- TASK INPUTS
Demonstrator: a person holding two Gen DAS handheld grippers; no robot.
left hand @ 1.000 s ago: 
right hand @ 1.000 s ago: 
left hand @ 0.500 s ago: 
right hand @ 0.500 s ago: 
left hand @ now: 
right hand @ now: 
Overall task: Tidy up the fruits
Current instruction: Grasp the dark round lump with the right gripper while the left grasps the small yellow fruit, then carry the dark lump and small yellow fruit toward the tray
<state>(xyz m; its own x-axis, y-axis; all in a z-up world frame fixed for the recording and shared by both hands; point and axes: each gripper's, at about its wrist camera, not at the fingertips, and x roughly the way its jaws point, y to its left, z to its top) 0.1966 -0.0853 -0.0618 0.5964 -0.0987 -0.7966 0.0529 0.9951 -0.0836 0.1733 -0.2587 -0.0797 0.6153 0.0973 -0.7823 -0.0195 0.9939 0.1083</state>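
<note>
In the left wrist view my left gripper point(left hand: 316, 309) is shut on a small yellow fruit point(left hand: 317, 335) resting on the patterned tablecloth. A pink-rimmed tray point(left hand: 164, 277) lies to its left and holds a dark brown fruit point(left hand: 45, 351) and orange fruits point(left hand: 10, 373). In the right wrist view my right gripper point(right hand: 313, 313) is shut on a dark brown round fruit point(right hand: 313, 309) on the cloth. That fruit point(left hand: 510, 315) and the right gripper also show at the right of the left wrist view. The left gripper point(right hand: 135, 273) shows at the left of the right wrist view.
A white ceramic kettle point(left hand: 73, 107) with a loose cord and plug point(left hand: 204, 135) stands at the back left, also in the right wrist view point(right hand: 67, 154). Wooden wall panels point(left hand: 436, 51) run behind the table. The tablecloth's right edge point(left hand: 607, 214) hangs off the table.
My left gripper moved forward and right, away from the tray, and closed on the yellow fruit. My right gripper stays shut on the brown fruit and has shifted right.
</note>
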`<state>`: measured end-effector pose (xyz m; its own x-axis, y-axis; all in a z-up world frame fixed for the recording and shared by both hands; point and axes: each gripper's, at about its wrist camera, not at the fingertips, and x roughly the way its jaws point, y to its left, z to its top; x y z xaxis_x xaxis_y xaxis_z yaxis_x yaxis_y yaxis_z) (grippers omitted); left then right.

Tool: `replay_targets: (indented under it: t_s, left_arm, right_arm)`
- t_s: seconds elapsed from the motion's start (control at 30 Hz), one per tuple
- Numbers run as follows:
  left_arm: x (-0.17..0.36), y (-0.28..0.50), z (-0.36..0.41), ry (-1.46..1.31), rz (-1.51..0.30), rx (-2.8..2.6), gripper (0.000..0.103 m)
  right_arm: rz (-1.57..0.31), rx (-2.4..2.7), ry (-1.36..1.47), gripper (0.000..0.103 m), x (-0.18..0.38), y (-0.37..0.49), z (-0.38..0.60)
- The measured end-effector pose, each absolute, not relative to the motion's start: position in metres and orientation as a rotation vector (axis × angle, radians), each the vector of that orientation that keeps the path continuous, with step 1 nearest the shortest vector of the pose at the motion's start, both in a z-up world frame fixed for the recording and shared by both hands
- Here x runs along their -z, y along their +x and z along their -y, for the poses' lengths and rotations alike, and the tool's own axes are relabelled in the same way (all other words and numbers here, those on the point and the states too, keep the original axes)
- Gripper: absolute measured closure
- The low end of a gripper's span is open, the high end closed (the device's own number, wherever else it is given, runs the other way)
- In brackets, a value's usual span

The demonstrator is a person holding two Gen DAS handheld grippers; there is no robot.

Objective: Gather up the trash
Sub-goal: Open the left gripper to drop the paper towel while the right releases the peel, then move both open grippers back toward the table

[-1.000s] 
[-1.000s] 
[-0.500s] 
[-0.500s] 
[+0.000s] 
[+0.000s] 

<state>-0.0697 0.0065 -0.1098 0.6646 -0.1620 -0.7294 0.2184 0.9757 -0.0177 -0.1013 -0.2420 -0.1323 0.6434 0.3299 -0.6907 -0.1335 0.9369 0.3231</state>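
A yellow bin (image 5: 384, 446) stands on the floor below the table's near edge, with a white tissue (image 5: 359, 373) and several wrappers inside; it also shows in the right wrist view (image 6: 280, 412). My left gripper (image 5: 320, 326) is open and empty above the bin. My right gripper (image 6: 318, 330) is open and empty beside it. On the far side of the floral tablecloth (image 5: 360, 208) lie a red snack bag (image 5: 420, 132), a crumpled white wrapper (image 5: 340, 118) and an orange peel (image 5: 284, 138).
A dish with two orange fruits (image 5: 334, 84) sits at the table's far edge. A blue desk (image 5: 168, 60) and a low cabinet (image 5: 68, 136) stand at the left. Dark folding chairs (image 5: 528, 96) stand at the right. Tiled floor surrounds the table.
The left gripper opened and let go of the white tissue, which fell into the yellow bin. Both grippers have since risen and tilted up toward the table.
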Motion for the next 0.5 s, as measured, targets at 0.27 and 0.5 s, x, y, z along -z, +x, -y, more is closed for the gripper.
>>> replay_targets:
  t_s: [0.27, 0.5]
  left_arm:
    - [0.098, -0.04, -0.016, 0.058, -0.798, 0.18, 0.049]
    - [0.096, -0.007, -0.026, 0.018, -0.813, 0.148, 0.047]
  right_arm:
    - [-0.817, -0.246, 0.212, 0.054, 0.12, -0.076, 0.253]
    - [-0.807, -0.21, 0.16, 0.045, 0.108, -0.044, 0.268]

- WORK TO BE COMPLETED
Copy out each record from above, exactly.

- RESPONSE
Demonstrator: a person holding two Gen DAS handheld grippers; no robot.
left hand @ 1.000 s ago: 
right hand @ 1.000 s ago: 
left hand @ 0.500 s ago: 
right hand @ 0.500 s ago: 
left hand @ now: 
right hand @ now: 
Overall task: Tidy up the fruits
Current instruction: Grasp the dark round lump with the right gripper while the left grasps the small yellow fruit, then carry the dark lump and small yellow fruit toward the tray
<state>(xyz m; its own x-axis, y-axis; all in a z-up world frame fixed for the recording and shared by both hands; point and axes: each gripper's, at about its wrist camera, not at the fingertips, and x roughly the way its jaws point, y to its left, z to its top) 0.1966 -0.0853 -0.0618 0.5964 -0.0987 -0.7966 0.0529 0.9951 -0.0836 0.1733 -0.2587 -0.0797 0.6153 0.0973 -0.7823 -0.0195 0.9939 0.1083</state>
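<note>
In the left wrist view my left gripper point(left hand: 316, 309) is shut on a small yellow fruit point(left hand: 317, 335) resting on the patterned tablecloth. A pink-rimmed tray point(left hand: 164, 277) lies to its left and holds a dark brown fruit point(left hand: 45, 351) and orange fruits point(left hand: 10, 373). In the right wrist view my right gripper point(right hand: 313, 313) is shut on a dark brown round fruit point(right hand: 313, 309) on the cloth. That fruit point(left hand: 510, 315) and the right gripper also show at the right of the left wrist view. The left gripper point(right hand: 135, 273) shows at the left of the right wrist view.
A white ceramic kettle point(left hand: 73, 107) with a loose cord and plug point(left hand: 204, 135) stands at the back left, also in the right wrist view point(right hand: 67, 154). Wooden wall panels point(left hand: 436, 51) run behind the table. The tablecloth's right edge point(left hand: 607, 214) hangs off the table.
My left gripper moved forward and right, away from the tray, and closed on the yellow fruit. My right gripper stays shut on the brown fruit and has shifted right.
</note>
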`<state>`: measured end-effector pose (xyz m; its own x-axis, y-axis; all in a z-up world frame fixed for the recording and shared by both hands; point and axes: each gripper's, at about its wrist camera, not at the fingertips, and x roughly the way its jaws point, y to its left, z to its top; x y z xaxis_x xaxis_y xaxis_z yaxis_x yaxis_y yaxis_z) (grippers omitted); left then right.

Tool: `replay_targets: (indented under it: t_s, left_arm, right_arm)`
- t_s: seconds elapsed from the motion's start (control at 30 Hz), one per tuple
- Numbers run as follows:
  left_arm: x (-0.17..0.36), y (-0.28..0.50), z (-0.36..0.41), ry (-1.46..1.31), rz (-1.51..0.30), rx (-2.8..2.6), gripper (0.000..0.103 m)
  right_arm: rz (-1.57..0.31), rx (-2.4..2.7), ry (-1.36..1.47), gripper (0.000..0.103 m), x (-0.18..0.38), y (-0.37..0.49), z (-0.38..0.60)
- The measured end-effector pose, each absolute, not relative to the motion's start: position in metres and orientation as a rotation vector (axis × angle, radians), each the vector of that orientation that keeps the path continuous, with step 1 nearest the shortest vector of the pose at the motion's start, both in a z-up world frame fixed for the recording and shared by both hands
- Here x runs along their -z, y along their +x and z along their -y, for the poses' lengths and rotations alike, and the tool's own axes are relabelled in the same way (all other words and numbers here, those on the point and the states too, keep the original axes)
- Gripper: absolute measured closure
- The low end of a gripper's span is open, the high end closed (the device's own number, wherever else it is given, runs the other way)
- In brackets, a value's usual span

The demonstrator is a person holding two Gen DAS handheld grippers; there is no robot.

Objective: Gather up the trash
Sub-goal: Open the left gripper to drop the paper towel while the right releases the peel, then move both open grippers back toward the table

[-1.000s] 
[-1.000s] 
[-0.500s] 
[-0.500s] 
[+0.000s] 
[+0.000s] 

<state>-0.0697 0.0065 -0.1098 0.6646 -0.1620 -0.7294 0.2184 0.9757 -0.0177 -0.1013 -0.2420 -0.1323 0.6434 0.3299 -0.6907 -0.1335 0.9369 0.3231</state>
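A yellow bin (image 5: 384, 446) stands on the floor below the table's near edge, with a white tissue (image 5: 359, 373) and several wrappers inside; it also shows in the right wrist view (image 6: 280, 412). My left gripper (image 5: 320, 326) is open and empty above the bin. My right gripper (image 6: 318, 330) is open and empty beside it. On the far side of the floral tablecloth (image 5: 360, 208) lie a red snack bag (image 5: 420, 132), a crumpled white wrapper (image 5: 340, 118) and an orange peel (image 5: 284, 138).
A dish with two orange fruits (image 5: 334, 84) sits at the table's far edge. A blue desk (image 5: 168, 60) and a low cabinet (image 5: 68, 136) stand at the left. Dark folding chairs (image 5: 528, 96) stand at the right. Tiled floor surrounds the table.
The left gripper opened and let go of the white tissue, which fell into the yellow bin. Both grippers have since risen and tilted up toward the table.
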Motion for the next 0.5 s, as measured, targets at 0.27 and 0.5 s, x, y, z along -z, +x, -y, more is closed for the gripper.
>>> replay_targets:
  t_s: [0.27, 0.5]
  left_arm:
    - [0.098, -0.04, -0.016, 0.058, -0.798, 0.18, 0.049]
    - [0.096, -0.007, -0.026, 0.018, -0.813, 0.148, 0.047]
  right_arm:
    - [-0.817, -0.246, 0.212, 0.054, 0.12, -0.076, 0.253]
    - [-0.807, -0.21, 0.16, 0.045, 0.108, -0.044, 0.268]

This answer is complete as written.